We helped him in the esteem of the public by our writings, but never knew of his stating orally or in writing that he treated his patients mentally; never heard him give any directions to that effect; and have it from one of his patients, who now asserts that he was the founder of mental healing, that he never revealed to anyone his method. We refer to these facts simply to refute the calumnies and false claims of our enemies, that we are preferring dishonest claims to the discovery and founding at this period of Metaphysical Healing or Christian Science.
The Science and laws of a purely mental healing and their method of application through spiritual power alone, else a mental argument against disease, are our own discovery at this date. True, the Principle is divine and eternal, but the application of it to heal the sick had been lost sight of, and required to be again spiritually discerned and its science discovered, that man might retain it through the understanding. Since our discovery in 1866 of the divine science of Christian Healing, we have labored with tongue and pen to found this system.
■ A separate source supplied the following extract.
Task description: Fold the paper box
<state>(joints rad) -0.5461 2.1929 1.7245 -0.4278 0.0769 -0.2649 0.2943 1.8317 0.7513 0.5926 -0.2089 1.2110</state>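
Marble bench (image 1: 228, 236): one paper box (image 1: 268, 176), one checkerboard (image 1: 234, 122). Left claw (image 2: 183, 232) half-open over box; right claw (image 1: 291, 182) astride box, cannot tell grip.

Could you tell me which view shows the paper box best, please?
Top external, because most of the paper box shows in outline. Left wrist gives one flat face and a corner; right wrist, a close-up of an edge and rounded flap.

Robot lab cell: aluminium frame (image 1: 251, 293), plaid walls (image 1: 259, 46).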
In this endeavor every obstacle has been thrown in our path that the envy and revenge of a few disaffected students could devise. The superstition and ignorance of even this period have not failed to contribute their mite towards misjudging us, while its Christian advancement and scientific research have helped sustain our feeble efforts.
Since our first Edition of Science and Health, published in 1875, two of the aforesaid students have plagiarized and pirated our works. In the issues of E. J. A., almost exclusively ours, were thirteen paragraphs, without credit, taken verbatim from our books.
Not one of our printed works was ever copied or abstracted from the published or from the unpublished writings of anyone. Throughout our publications of Metaphysical Healing or Christian Science, when writing or dictating them, we have given ourselves to contemplation wholly apart from the observation of the material senses: to look upon a copy would have distracted our thoughts from the subject before us. We were seldom able to copy our own compositions, and have employed an amanuensis for the last six years. Every work that we have had published has been extemporaneously written; and out of fifty lectures and sermons that we have delivered the last year, forty-four have been extemporaneous. We have distributed many of our unpublished manuscripts; loaned to one of our youngest students, R. K--------y, between three and four hundred pages, of which we were sole author—giving him liberty to copy but not to publish them.
Leaning on the sustaining Infinite with loving trust, the trials of to-day grow brief, and to-morrow is big with blessings.